# [Work instruction]
Transcribe the listing verbatim, please, with images dropped.

# [Data shown]
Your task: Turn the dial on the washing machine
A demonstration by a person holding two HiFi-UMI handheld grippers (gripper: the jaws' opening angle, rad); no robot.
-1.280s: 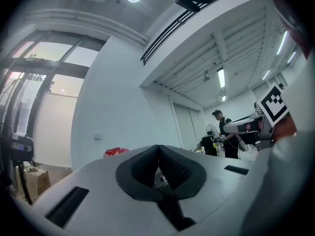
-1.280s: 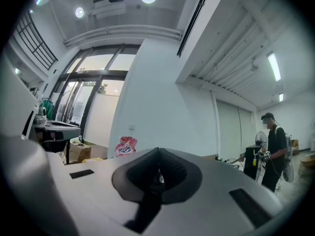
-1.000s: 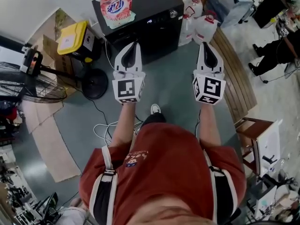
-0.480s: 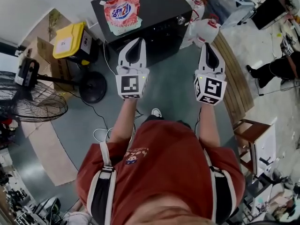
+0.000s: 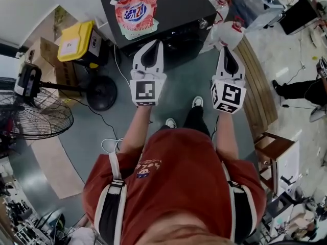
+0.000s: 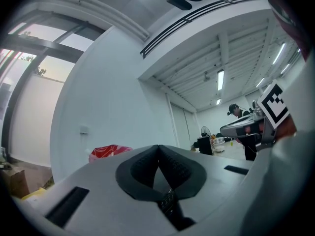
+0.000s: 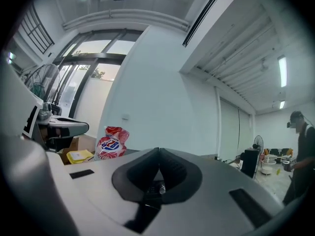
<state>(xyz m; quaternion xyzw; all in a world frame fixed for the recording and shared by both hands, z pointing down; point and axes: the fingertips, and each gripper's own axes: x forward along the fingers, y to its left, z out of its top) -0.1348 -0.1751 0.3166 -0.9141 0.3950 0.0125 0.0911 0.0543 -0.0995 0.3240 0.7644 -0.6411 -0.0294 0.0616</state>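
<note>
The black washing machine (image 5: 176, 6) stands ahead of me in the head view, with a small silver dial (image 5: 203, 23) at the right end of its front panel. A red detergent pouch (image 5: 136, 13) lies on its lid. My left gripper (image 5: 155, 43) is held out in front of the machine's front, shut and empty. My right gripper (image 5: 225, 49) is level with it, below and to the right of the dial, also shut and empty. Both gripper views look up at the wall and ceiling. The left gripper (image 6: 158, 146) and right gripper (image 7: 158, 150) show pads pressed together, and the pouch (image 7: 112, 144) is beyond them.
A yellow-lidded box (image 5: 76, 41) and cardboard boxes stand left of the machine. A floor fan (image 5: 36, 119) is at the far left. White jugs (image 5: 227, 29) sit right of the machine. Wooden boards (image 5: 260, 86) run along the right. Cables (image 5: 110, 144) lie on the floor. Another person (image 5: 301, 88) is at the far right.
The washing machine has come nearer and larger in the head view. Both grippers have moved slightly forward toward it, still shut. A foot has stepped forward.
</note>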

# [Exercise solution]
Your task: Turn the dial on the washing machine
A demonstration by a person holding two HiFi-UMI handheld grippers (gripper: the jaws' opening angle, rad); no robot.
-1.280s: 
-1.280s: 
-1.000s: 
-0.480s: 
+0.000s: 
+0.000s: 
+0.000s: 
<state>(xyz m; quaternion xyzw; all in a world frame fixed for the recording and shared by both hands, z pointing down; point and axes: the fingertips, and each gripper's own axes: x forward along the fingers, y to its left, z out of its top) -0.1348 -0.1751 0.3166 -0.9141 0.3950 0.0125 0.0911 0.0543 -0.0995 0.3240 0.7644 -0.6411 -0.0294 0.0616</state>
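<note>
The black washing machine (image 5: 176, 6) stands ahead of me in the head view, with a small silver dial (image 5: 203, 23) at the right end of its front panel. A red detergent pouch (image 5: 136, 13) lies on its lid. My left gripper (image 5: 155, 43) is held out in front of the machine's front, shut and empty. My right gripper (image 5: 225, 49) is level with it, below and to the right of the dial, also shut and empty. Both gripper views look up at the wall and ceiling. The left gripper (image 6: 158, 146) and right gripper (image 7: 158, 150) show pads pressed together, and the pouch (image 7: 112, 144) is beyond them.
A yellow-lidded box (image 5: 76, 41) and cardboard boxes stand left of the machine. A floor fan (image 5: 36, 119) is at the far left. White jugs (image 5: 227, 29) sit right of the machine. Wooden boards (image 5: 260, 86) run along the right. Cables (image 5: 110, 144) lie on the floor. Another person (image 5: 301, 88) is at the far right.
The washing machine has come nearer and larger in the head view. Both grippers have moved slightly forward toward it, still shut. A foot has stepped forward.
</note>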

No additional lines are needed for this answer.